Я отнес таблетки морфина в туалет; я был готов высыпать их в унитаз (больше никаких снотворных), когда вдруг остановился. Я подумал: не будем поступать опрометчиво. Ты можешь перестать их принимать, не спуская в унитаз. Тебе не нужно делать из этого представление. Это поведение наркомана. Я опустил сиденье унитаза и уселся с пилюлями в руке. Боже, что за долгий день, и посмотрите, сейчас только половина третьего. Представьте себе череду таких дней. Дни, и дни, и дни, и дни, и дни, один за другим, крутящиеся, словно цирковые акробаты, разные, но все неподходящие, один с длинными руками, а этот с дыркой на рукаве, крутятся, и крутятся, и крутятся.

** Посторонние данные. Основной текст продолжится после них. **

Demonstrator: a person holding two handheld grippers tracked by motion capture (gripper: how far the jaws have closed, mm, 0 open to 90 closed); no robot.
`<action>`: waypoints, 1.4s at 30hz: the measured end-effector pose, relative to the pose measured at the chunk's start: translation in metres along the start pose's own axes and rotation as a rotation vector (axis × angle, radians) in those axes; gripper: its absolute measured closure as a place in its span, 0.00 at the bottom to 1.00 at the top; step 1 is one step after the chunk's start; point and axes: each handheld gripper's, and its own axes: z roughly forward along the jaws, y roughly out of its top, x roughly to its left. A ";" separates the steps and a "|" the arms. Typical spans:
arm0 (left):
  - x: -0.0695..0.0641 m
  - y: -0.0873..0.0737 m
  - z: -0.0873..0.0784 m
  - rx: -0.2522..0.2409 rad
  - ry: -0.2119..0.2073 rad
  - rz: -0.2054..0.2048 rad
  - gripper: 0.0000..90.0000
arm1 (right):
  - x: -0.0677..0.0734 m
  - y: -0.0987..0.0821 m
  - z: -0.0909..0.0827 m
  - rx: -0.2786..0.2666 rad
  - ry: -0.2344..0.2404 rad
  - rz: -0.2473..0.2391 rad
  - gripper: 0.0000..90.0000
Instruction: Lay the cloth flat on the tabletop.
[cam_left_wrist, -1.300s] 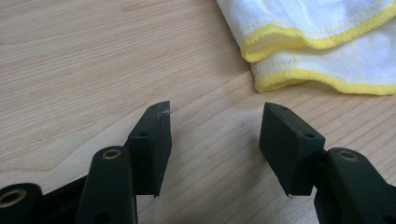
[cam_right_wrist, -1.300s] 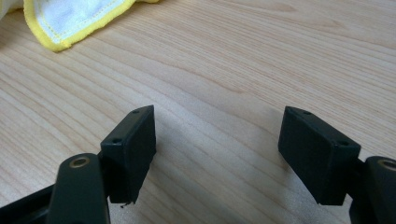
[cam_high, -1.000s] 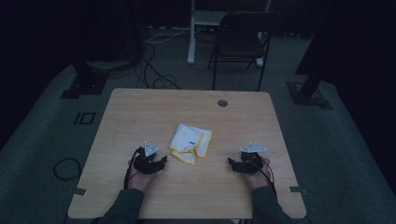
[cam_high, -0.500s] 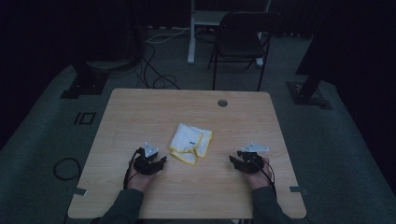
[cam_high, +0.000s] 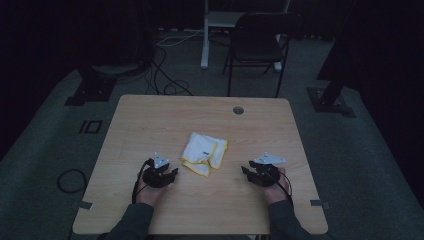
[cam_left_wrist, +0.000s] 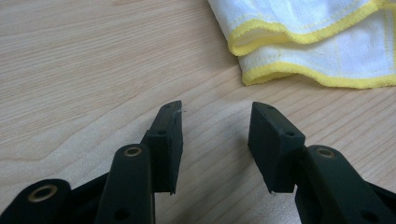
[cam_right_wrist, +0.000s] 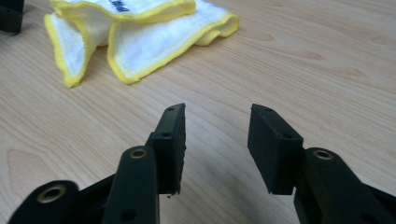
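1. The left gripper (cam_left_wrist: 215, 140) is sitting low over the wooden table (cam_left_wrist: 84, 70) with its jaws spread and nothing between them. In the high view it (cam_high: 172, 172) is at the lower left of centre, with the person's left hand (cam_high: 150, 187) behind it.
2. The right gripper (cam_right_wrist: 215, 140) is also hanging just above the table (cam_right_wrist: 327, 56) with jaws spread apart and empty. In the high view it (cam_high: 245, 171) is at the lower right of centre, held by the right hand (cam_high: 274, 187).
3. The folded white cloth with yellow edging (cam_high: 204, 152) is lying on the table (cam_high: 150, 120) between the two grippers and slightly further up the frame, apart from both.
4. In the left gripper view the cloth (cam_left_wrist: 317, 42) is sitting in the upper right, its yellow hem running near the jaw tips but not touching them.
5. In the right gripper view the cloth (cam_right_wrist: 135, 32) is lying in the upper left, loosely folded in layers, with small dark print showing near the top edge.
6. Beyond the table in the high view, a dark chair (cam_high: 260, 40) is standing at the top centre, and cables (cam_high: 165, 75) are trailing over the grey floor at upper left.
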 end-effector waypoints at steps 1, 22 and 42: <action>0.000 0.000 0.000 0.001 0.000 -0.001 0.61 | 0.001 0.001 0.000 0.003 0.003 -0.004 0.64; -0.017 0.003 -0.004 -0.030 -0.056 0.031 0.63 | 0.016 0.020 0.004 -0.037 0.060 -0.044 0.72; -0.032 0.018 -0.004 -0.047 -0.114 0.075 0.65 | 0.028 0.031 0.012 -0.047 0.092 -0.068 0.71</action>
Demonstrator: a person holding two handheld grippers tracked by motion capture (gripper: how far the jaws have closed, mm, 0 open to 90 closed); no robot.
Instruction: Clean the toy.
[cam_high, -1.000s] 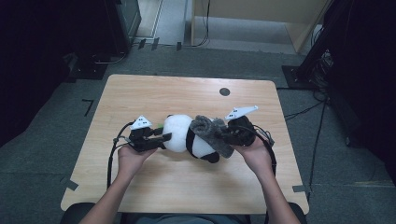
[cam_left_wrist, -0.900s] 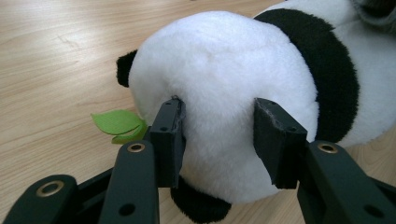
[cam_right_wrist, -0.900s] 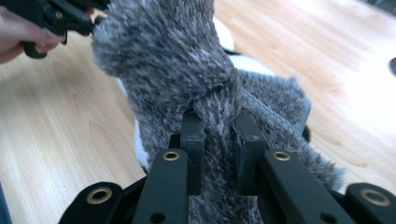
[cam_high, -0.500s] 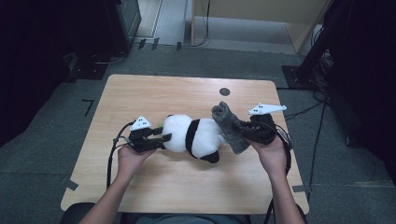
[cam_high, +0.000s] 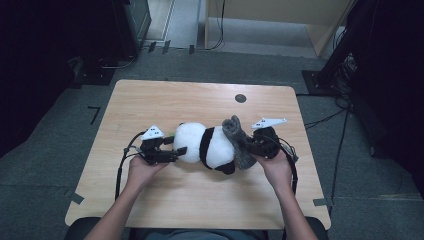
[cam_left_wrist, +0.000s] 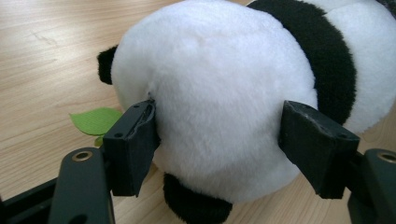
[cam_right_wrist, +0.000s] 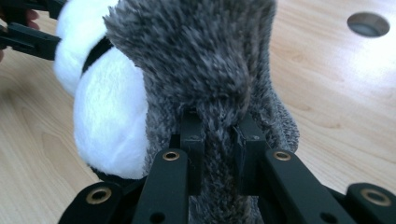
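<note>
Your left gripper (cam_left_wrist: 219, 149): jaws just been opening, plush panda (cam_high: 207, 146) head between them, right pad clear. Your right gripper (cam_right_wrist: 219, 140) clamps grey fuzzy sock (cam_right_wrist: 210, 60). Panda lies mid-table (cam_high: 150, 100). No readable writing.

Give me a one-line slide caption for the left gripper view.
Left claw open around the white head of a plush panda lying on the wooden table, green leaf alongside.

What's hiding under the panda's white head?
A green leaf pokes out from under the panda, flat on the wooden table. How far it reaches underneath is covered by the white fur. A black paw also sticks out below.
</note>
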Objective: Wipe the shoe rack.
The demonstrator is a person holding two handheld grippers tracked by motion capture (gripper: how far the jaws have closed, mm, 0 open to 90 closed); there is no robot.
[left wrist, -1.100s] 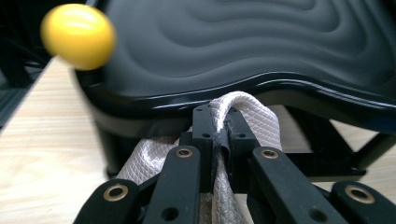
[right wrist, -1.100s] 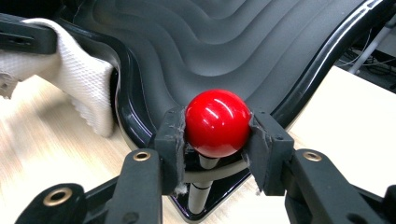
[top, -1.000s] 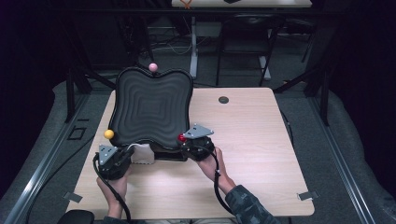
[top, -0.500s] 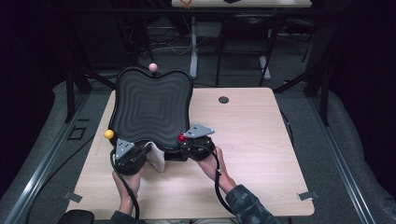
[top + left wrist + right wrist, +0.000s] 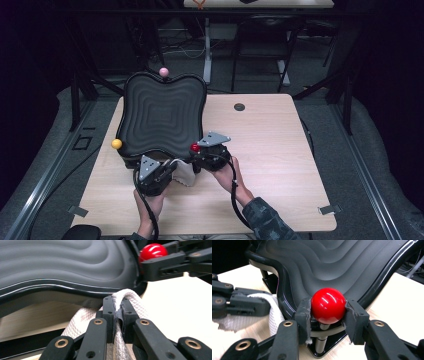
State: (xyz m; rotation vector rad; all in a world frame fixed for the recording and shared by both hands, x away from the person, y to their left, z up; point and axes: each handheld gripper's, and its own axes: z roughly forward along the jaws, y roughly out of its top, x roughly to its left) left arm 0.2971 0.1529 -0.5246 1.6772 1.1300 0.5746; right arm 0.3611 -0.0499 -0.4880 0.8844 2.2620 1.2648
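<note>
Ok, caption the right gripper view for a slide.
Right tongs clamp the red ball at the rippled black tray's corner; left tongs hold a white cloth alongside.

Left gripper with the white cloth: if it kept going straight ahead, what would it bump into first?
Probably the near rim of the wavy black tray. The left gripper, shut on the white cloth, points right at that edge, though the gap is hard to judge.

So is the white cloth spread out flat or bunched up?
Bunched up: the white cloth is folded between the shut left gripper, beside the black tray.
</note>
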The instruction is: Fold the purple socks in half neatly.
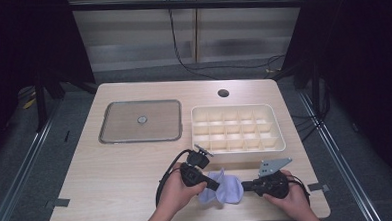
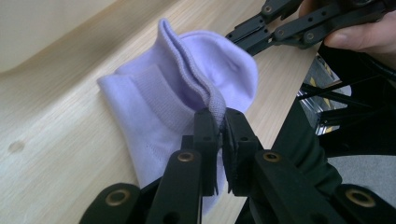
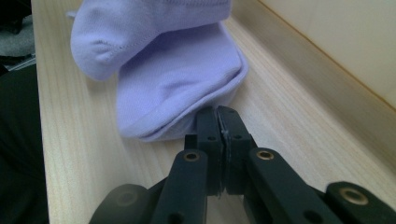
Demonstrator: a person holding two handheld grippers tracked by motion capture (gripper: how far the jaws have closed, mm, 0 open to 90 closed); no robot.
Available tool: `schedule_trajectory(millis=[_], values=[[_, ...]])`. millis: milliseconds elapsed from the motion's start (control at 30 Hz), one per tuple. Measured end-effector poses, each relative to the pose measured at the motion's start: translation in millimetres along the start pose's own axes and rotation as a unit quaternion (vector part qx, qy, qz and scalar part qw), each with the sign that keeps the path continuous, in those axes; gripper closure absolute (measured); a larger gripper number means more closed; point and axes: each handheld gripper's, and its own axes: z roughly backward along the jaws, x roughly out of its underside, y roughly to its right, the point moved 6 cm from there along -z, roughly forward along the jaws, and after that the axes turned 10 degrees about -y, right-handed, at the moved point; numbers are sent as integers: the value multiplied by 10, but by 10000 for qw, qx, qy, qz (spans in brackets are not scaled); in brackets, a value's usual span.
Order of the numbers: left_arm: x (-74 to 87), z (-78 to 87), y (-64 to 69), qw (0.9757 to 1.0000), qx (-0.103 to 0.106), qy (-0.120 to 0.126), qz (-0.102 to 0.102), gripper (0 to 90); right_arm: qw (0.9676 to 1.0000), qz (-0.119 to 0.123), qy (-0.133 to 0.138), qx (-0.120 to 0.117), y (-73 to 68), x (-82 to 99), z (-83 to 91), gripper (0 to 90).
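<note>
The lilac sock (image 1: pixel 222 188) lies bunched on the surface (image 1: pixel 116 174), between the two hand-held grippers and near the person's edge. The left hand-held gripper (image 2: pixel 221 122) has its jaws clamped on the ribbed cuff edge, which rises as a fold straight ahead of them. The right hand-held gripper (image 3: pixel 218 115) has its jaws pressed together on the rim of the opposite end of the sock; the fabric spreads ahead and to its left. In the high view, the left hand-held gripper (image 1: pixel 213 182) and right hand-held gripper (image 1: pixel 245 187) point toward each other. Beyond both stands the white divided tray (image 1: pixel 280 137). The grey square mat (image 1: pixel 114 124) lies beyond the left hand-held gripper.
</note>
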Motion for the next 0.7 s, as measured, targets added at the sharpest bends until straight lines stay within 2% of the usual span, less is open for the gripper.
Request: schedule_trajectory(millis=[200, 367, 467, 700], values=[[-101, -60, 105, 9998, -12, -82, -161, 848, 10000, -13, 2, -20, 0, 2, 0, 885], [-173, -95, 141, 9997, -88, -115, -173, 847, 10000, -4, 6, -5, 0, 0, 0, 885], [-200, -141, 144, 9999, -79, -114, -100, 847, 10000, -5, 6, -19, -1, 0, -1, 885], [-256, -243, 160, 9997, -143, -143, -130, 847, 10000, 3, 10, -7, 2, -2, -3, 885]])
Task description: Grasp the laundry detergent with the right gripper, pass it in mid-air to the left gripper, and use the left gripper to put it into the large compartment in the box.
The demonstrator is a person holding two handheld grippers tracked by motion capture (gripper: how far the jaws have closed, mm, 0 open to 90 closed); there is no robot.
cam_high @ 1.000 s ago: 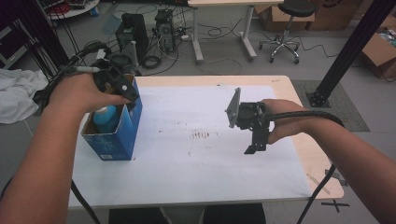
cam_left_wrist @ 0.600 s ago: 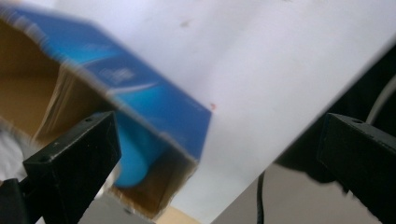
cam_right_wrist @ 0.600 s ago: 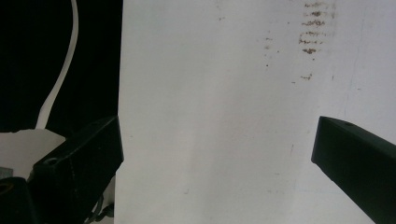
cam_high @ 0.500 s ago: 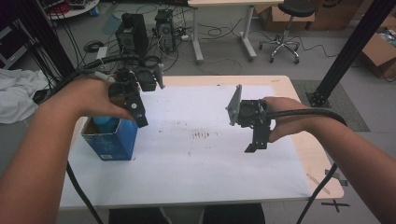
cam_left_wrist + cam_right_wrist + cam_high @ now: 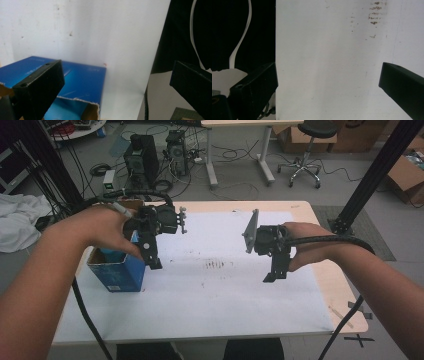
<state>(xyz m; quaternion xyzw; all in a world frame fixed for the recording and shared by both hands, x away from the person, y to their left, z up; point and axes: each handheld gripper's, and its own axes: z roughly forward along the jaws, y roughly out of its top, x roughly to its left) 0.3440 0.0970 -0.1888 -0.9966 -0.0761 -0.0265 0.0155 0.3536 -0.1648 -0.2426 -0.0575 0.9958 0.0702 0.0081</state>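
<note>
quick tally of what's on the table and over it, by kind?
Blue box: 1
White sheet: 1
Grippers, both open and empty: 2, left gripper, right gripper
Total: 4

White sheet (image 5: 210, 295) open across centre, near side and right; free passage there. Only obstacle: open-topped blue box (image 5: 117, 272) at left near edge. Left gripper (image 5: 152, 262) hangs just right of the box, jaws apart, nothing between.
</note>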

Как тошно.
Глава 7
В эту пятницу я отправился на работу рано, полагаю, в попытке сохранить ее. Не могу оставаться в стороне и все такое. Готов работать бесплатно, все в таком роде. Там была новая гримерша, пустоголовая тарахтушка, которая ударяла по моему лицу карандашом для бровей, словно она – пуантилист. Пришла Джессика со сценарием, я подумал, тон ее чуточку высокомерен, но, может быть, я сам напрашиваюсь на неприятности. Директор студии провел меня через серию коридоров, один за другим, шагая прямо передо мной, каждый раз поворачивая голову, чтобы задать безразличный вопрос. В студии техник с трясущимися руками (похмелье) прицепил микрофон к моей рубашке и отпустил ту же шутку, что и всегда, и я поймал себя на мысли: это – мой дом.
Я сунул в ухо микрофон обратного отсчета, десять, девять, восемь, свет стал гаснуть, включился прожектор, я прочел свое вступление с телесуфлера и вывел в эфир первого гостя, дизайнера по окнам, который однажды работал для Жаклин Онассис. Шоу шло без сбоев, переходя от темы к теме; я осознал, что в глубине души хочу, как последний кретин, чтобы босс оказался в контрольной комнате, чтобы он стал свидетелем того, как гладко я прохожу дистанцию.